Reproduce all the material verbatim, down to the last line.

===

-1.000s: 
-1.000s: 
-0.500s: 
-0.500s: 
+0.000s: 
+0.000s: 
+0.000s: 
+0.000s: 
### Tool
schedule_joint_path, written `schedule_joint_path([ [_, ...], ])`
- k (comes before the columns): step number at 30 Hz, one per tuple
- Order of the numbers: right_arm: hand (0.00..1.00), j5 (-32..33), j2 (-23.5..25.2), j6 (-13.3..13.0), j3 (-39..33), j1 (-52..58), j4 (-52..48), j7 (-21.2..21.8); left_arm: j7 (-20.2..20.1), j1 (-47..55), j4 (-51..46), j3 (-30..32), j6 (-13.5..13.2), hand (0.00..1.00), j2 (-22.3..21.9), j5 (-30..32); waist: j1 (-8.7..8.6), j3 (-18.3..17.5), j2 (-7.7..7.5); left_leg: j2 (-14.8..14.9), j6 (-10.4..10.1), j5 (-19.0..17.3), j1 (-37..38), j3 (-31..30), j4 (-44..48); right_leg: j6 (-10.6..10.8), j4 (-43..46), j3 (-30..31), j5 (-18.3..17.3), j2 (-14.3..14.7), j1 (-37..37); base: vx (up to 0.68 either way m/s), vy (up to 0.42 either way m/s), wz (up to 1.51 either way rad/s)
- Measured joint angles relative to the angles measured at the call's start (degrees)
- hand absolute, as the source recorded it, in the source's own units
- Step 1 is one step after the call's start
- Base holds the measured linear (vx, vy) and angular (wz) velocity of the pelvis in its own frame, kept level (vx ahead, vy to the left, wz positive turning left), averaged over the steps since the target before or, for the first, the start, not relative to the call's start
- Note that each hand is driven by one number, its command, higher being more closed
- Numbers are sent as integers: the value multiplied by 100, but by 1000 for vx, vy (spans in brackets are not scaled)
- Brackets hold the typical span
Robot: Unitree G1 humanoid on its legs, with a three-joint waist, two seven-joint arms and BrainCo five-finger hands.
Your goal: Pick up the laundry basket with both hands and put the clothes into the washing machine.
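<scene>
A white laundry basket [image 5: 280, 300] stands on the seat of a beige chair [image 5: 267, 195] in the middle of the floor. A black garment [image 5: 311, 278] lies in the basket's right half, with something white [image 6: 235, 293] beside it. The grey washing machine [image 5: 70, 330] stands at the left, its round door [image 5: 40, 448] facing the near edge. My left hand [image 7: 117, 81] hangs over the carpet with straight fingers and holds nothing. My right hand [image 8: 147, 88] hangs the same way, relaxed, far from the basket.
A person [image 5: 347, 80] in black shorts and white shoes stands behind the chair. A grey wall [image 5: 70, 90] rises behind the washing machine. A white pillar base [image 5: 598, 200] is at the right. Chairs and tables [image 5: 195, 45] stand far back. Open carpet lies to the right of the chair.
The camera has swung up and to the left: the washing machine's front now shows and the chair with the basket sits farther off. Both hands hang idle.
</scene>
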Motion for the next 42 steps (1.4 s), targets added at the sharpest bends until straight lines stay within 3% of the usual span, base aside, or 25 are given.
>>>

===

Response for this exercise:
-1.000s: 
-1.000s: 
-0.500s: 
-0.500s: 
+0.000s: 
+0.000s: 
+0.000s: 
+0.000s: 
### Tool
schedule_joint_path, written `schedule_joint_path([ [_, ...], ])`
- k (comes before the columns): step number at 30 Hz, one per tuple
- Order of the numbers: right_arm: hand (0.00..1.00), j5 (-32..33), j2 (-23.5..25.2), j6 (-13.3..13.0), j3 (-39..33), j1 (-52..58), j4 (-52..48), j7 (-21.2..21.8); left_arm: j7 (-20.2..20.1), j1 (-47..55), j4 (-51..46), j3 (-30..32), j6 (-13.5..13.2), hand (0.00..1.00), j2 (-22.3..21.9), j5 (-30..32); waist: j1 (-8.7..8.6), j3 (-18.3..17.5), j2 (-7.7..7.5); left_leg: j2 (-14.8..14.9), j6 (-10.4..10.1), j5 (-19.0..17.3), j1 (-37..38), j3 (-31..30), j4 (-44..48); right_leg: j6 (-10.6..10.8), j4 (-43..46), j3 (-30..31), j5 (-18.3..17.3), j2 (-14.3..14.7), j1 (-37..37); base: vx (up to 0.68 either way m/s), vy (up to 0.42 either way m/s), wz (up to 1.51 either way rad/s)
- Measured joint angles relative to the angles measured at the call's start (degrees)
- hand absolute, as the source recorded it, in the source's own units
- Step 1 is one step after the call's start
- Base holds the measured linear (vx, vy) and angular (wz) velocity of the pelvis in its own frame, kept level (vx ahead, vy to the left, wz positive turning left), averaged over the steps since the target before or, for the first, the start, not relative to the call's start
- Note that each hand is driven by one number, its command, higher being more closed
- Numbers are sent as integers: the value multiplied by 100, but by 1000 for vx, vy (spans in brackets are not scaled)
- Brackets hold the typical span
Robot: Unitree G1 humanoid on its legs, with a three-joint waist, two seven-joint arms and BrainCo five-finger hands.
Your goal: Pick up the laundry basket with both hands and put the clothes into the washing machine.
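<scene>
A white laundry basket [image 5: 280, 300] stands on the seat of a beige chair [image 5: 267, 195] in the middle of the floor. A black garment [image 5: 311, 278] lies in the basket's right half, with something white [image 6: 235, 293] beside it. The grey washing machine [image 5: 70, 330] stands at the left, its round door [image 5: 40, 448] facing the near edge. My left hand [image 7: 117, 81] hangs over the carpet with straight fingers and holds nothing. My right hand [image 8: 147, 88] hangs the same way, relaxed, far from the basket.
A person [image 5: 347, 80] in black shorts and white shoes stands behind the chair. A grey wall [image 5: 70, 90] rises behind the washing machine. A white pillar base [image 5: 598, 200] is at the right. Chairs and tables [image 5: 195, 45] stand far back. Open carpet lies to the right of the chair.
The camera has swung up and to the left: the washing machine's front now shows and the chair with the basket sits farther off. Both hands hang idle.
</scene>
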Motion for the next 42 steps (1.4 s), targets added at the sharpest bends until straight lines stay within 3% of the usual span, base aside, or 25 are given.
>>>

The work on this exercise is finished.